Geo-Poetic Analysis of Pre-Islamic Arabia (GeoPo)

How can pre-Islamic poetry be used as a source to reconstruct the history of central Arabia at the dawn of Islam?

Duration
2026 - 2031
Contact
Peter Webb
Funding
ERC Consolidator Grant
Peter Webb discussing pre-Islamic poetry and local geography with Khuwaytim Yasir al-Fahmi in Yalamlam, Saudi Arabia

Scholars have long sought to understand Islam’s formative milieu in central Arabia around 600 CE, yet the specifics of its society and political structures have remained elusive. Existing sources offer only partial insight, leaving major gaps in our knowledge. There is, however, a vast and data-rich corpus detailing the major tribes, their social structures, beliefs, territories, trade networks, and more—pre-Islamic poetry composed by central Arabians between 525–625 CE. This corpus has remained largely untapped due to longstanding doubts over its authenticity and the practical challenges of linking its content to the physical landscape.

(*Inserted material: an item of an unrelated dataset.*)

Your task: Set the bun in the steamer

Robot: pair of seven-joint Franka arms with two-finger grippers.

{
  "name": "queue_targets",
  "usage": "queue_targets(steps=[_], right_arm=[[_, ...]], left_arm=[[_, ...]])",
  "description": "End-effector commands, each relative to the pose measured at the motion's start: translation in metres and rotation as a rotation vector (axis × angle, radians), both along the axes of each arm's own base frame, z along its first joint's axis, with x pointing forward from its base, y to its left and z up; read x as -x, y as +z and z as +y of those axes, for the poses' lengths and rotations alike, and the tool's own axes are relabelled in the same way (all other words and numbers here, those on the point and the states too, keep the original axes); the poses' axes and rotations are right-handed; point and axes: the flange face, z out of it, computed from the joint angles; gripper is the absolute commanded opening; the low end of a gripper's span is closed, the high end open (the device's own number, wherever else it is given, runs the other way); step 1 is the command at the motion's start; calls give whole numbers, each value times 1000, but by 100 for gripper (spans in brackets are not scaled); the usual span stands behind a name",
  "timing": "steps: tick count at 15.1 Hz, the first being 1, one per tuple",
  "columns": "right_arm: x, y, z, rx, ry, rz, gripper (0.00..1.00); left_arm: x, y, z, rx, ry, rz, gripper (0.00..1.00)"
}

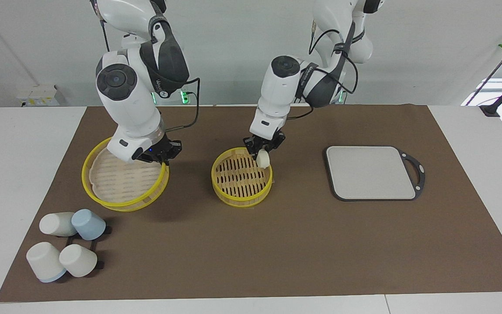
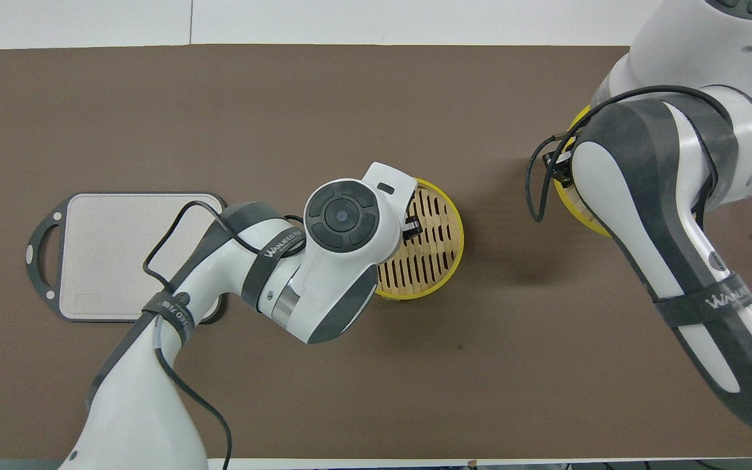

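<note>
The bun (image 1: 263, 159), a small cream-white lump, hangs in my left gripper (image 1: 261, 151), which is shut on it. It is just above the inner edge of the steamer (image 1: 241, 176), at the side nearer the robots. The steamer is a round basket with yellow rims and a dark-slatted floor at the mat's middle. In the overhead view my left arm covers the bun and part of the steamer (image 2: 431, 245). My right gripper (image 1: 165, 153) is shut on the rim of the yellow-rimmed top piece (image 1: 122, 179) with the pale face, which looks tilted.
A grey cutting board (image 1: 371, 172) with a dark frame lies toward the left arm's end; it also shows in the overhead view (image 2: 134, 254). Several white and blue cups (image 1: 66, 248) lie on their sides at the corner farthest from the robots, at the right arm's end.
</note>
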Motion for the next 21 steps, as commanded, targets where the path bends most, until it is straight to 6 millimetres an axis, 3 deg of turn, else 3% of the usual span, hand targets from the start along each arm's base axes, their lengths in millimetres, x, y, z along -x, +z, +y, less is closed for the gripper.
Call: queue_targets(steps=[1, 4, 5, 6, 7, 9, 10, 13, 15, 18, 21], right_arm=[[12, 3, -8, 0, 22, -15, 0], [18, -3, -7, 1, 19, -28, 0], [18, -4, -7, 2, 18, -28, 0], [19, -3, -5, 2, 21, -28, 0], [19, -3, -5, 2, 21, -28, 0], [19, -3, -4, 0, 22, -28, 0], [19, -3, -3, 0, 23, -28, 0], [18, 0, 4, -10, 5, -38, 0], [17, 5, 33, -20, -35, -94, 0], [31, 14, 121, -36, -64, -148, 0], [39, 4, 214, -52, -177, -172, 0]], left_arm=[[-2, -31, -9, -22, -5, -23, 39], [2, -47, -11, -23, -19, -44, 41], [2, -48, -11, -26, -20, -40, 56], [2, -46, -11, -29, -21, -39, 83], [1, -45, -9, -33, -18, -38, 100], [-2, -34, -1, -41, -12, -31, 100], [-4, -20, 6, -43, -8, -33, 100], [-29, 45, 70, -63, 52, -19, 100], [-44, 81, 125, -89, 42, 8, 100], [-55, 120, 209, -118, -2, 41, 100], [-64, 149, 298, -128, -86, 59, 100]])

The Geo-Poetic Analysis of Pre-Islamic Arabia (GeoPo) project led by Principal Investigator Peter Webb inaugurates an innovative approach to demonstrate the scope of poetry’s authenticity and historical value. Funded by an ERC Consolidator Grant, and in collaboration with the generous permission and logistical support of the Heritage Commission of the Saudi Arabian Ministry of Culture, GeoPo will use Arabic poetry to transform understanding Late Antique central Arabia.

The Valley of Ihlil, the still-inhabited ancestral lands of the Hudhayl tribe and scene of conflict with the Fahm tribe in the pre-Islamic period

GeoPo is based on a highly successful pilot fieldwork project south of Mecca undertaken by Dr. Webb in cooperation with with the Heritage Commission in 2024. Via extensive interviews with local communities, 120 locations named in pre-Islamic poetry were identified, revealing hitherto unknown insight into the history of three tribal groups. Now, the ERC funding and the Heritage Commission’s logistical support on the ground will enable the research and fieldwork to continue over a 5-year period to reconstruct the full spatial, social, and pre-Islamic cultural landscape on a broad scale. By combining philology, ethnography, epigraphy, and geographic analysis, GeoPo’s team engages deeply with local informants and tribal knowledge-holders whose toponymic traditions preserve vital historical links. Their insights, alongside extensive site visits and the documentation of new Thamudic and proto-Arabic inscriptions, allow GeoPo to authenticate and map over 2,700 place-names preserved in early poetic and prose sources, turning what was once an abstract literary corpus into a precise, mappable archive of central Arabian life on the eve of Islam.

The mountain pass frontier between the lands of the Fahm and Bajilah and route of a celebrated raid led by the pre-Islamic poet Ta'abbata Sharran

Alongside collaboration with the Heritage Commission to retrace the footsteps and heartlands of pre-Islamic poets, GeoPo pioneers the linking philological analysis of the poetry with the geographical findings from the ethnographic fieldwork. This “geo-poetic” approach allows the team to verify and validate the accuracy of the corpus, reconstruct the first empirically grounded map of pre-Islamic Arabia’s tribes, spaces, and routes, and develop systematic methods to extract the poetry’s unique historical data.